6. Respire corretamente
Esqueça a velha máxima que diz que se inspira pelo nariz e se expira pela boca. Até pode começar assim, mas com o esforço, o mais natural é que use também a boca para conseguir todo o ar de que precisa – e isso não tem nada de errado. Mais importante do que isso é aprender a fazer respiração abdominal, em vez de torácica, ou seja, respirar «com a barriga»: quando inspira é a barriga que deve ir para fora e não o peito. O ritmo respiratório durante a corrida deve ser controlado para não entrar em hiperventilação – o que também aumenta o ritmo cardíaco – mas também não pode esperar fazer uma respiração pausada e profunda.

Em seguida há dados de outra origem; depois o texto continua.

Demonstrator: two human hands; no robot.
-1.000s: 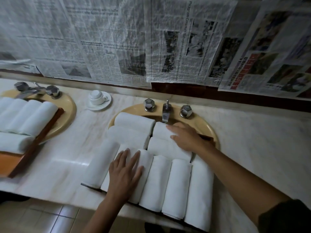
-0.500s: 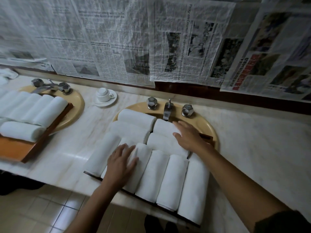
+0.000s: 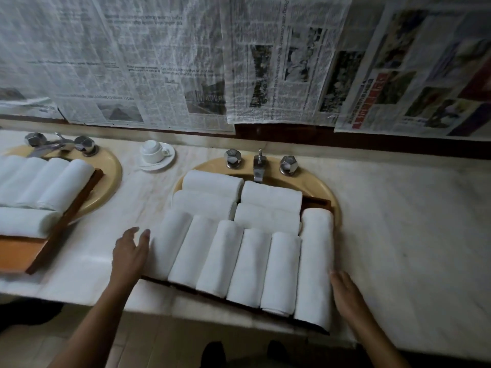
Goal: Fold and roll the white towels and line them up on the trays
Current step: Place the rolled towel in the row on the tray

7. Não se esqueça dos braços
Experimente correr com as mãos nos bolsos, na anca e em cima da cabeça e vai notar que cada posição diferente implica uma forma de correr também diferente. Não se corre só com as pernas… Os braços também desempenham um papel essencial, porque ajudam no impulso e equilíbrio. Para a maioria das pessoas, o movimento pendular que fazem durante a corrida surge naturalmente. Ainda assim, verifique se está a fazê-lo corretamente: o movimento deve partir da articulação do ombro, o ângulo do cotovelo deve ser de aproximadamente 90.º e os ombros e mãos devem estar descontraídos.

8. Atenção ao prato
Nunca vá correr de estômago vazio. É a refeição que faz antes do treino que vai manter os níveis de glicose e evitar a sensação de fadiga ou fraqueza. O ideal é comer cerca de duas horas antes, e pode fazer uma refeição normal, com hidratos de carbono de absorção lenta – pão ou massa integral, por exemplo – que são digeridos lentamente e fornecem energia durante todo o treino. Se só comer meia hora antes, opte por alguma coisa de digestão menos lenta, como uma peça de fruta. E beba água para evitar a desidratação, antes e, se possível, durante a corrida.

9. Prepare-se para a desilusão
Se não faz nenhuma atividade física há muito tempo, prepare-se para alguma frustração. Sabe aquelas pessoas que vê passar a correr, até desaparecerem no horizonte, sempre com o mesmo passo e com um ar satisfeito? Fazem parecer a corrida fácil, mas é provável que andem nisso há muito tempo. Não vai acontecer consigo, pelo menos não agora. O mais provável é correr 500 metros e ficar incapaz de mais. Se quer um dia vir a correr (a sério), comece por andar ou intervalar os períodos de corrida com passo acelerado até ganhar alguma resistência. Não desmotive, faz parte do processo.